Information supplied
↓↓↓
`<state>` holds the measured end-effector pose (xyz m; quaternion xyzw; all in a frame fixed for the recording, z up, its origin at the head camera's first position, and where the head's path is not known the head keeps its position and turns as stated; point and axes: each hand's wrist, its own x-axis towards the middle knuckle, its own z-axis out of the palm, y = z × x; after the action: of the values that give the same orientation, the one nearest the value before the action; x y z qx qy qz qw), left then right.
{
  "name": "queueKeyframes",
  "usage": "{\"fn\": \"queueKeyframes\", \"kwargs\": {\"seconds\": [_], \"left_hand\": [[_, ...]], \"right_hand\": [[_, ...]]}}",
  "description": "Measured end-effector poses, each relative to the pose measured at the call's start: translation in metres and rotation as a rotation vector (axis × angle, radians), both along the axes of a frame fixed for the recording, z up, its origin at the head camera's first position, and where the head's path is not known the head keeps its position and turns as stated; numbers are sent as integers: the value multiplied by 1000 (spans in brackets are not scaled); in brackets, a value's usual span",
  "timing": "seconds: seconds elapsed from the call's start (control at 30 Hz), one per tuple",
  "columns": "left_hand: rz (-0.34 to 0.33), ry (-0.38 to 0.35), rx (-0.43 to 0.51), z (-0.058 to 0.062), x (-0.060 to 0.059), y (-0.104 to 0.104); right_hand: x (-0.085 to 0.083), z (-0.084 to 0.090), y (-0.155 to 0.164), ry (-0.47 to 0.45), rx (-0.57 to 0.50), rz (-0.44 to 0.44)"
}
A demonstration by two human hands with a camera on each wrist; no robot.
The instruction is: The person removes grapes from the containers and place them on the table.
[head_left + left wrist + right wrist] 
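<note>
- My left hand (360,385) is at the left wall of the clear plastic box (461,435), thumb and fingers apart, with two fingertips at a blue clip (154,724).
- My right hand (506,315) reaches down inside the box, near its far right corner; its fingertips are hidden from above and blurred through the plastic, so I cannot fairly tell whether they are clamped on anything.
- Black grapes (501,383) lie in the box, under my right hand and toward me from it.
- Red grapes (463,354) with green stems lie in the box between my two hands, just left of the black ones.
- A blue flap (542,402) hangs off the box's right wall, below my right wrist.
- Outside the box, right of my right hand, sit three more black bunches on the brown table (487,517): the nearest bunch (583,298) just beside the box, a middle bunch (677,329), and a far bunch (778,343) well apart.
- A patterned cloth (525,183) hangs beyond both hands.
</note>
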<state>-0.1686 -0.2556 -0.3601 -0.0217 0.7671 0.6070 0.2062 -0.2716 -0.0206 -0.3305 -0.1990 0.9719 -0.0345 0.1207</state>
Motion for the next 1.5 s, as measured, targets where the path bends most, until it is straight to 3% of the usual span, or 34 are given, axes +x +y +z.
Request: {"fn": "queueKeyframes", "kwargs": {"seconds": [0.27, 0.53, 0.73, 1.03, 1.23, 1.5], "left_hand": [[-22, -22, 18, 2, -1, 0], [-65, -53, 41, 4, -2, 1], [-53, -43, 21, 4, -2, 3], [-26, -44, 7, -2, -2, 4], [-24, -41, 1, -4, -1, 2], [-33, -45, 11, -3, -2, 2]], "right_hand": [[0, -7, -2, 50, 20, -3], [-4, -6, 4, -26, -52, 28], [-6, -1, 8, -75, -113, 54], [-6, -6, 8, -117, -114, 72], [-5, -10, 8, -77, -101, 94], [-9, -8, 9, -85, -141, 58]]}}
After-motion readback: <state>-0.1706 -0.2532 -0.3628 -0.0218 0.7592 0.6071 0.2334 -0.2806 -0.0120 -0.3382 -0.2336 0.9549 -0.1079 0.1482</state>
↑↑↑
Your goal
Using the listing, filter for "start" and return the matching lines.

Task result
  "description": "Measured end-effector poses, each relative to the pose measured at the call's start: translation in metres and rotation as a rotation vector (axis × angle, radians), both along the axes of a frame fixed for the recording, z up, its origin at the head camera's first position, and where the head's path is not known the head keeps its position and turns as stated; numbers are sent as integers: the value multiplied by 1000 (spans in brackets are not scaled); in brackets, a value's usual span",
  "timing": "seconds: seconds elapsed from the call's start (control at 30 Hz), one per tuple",

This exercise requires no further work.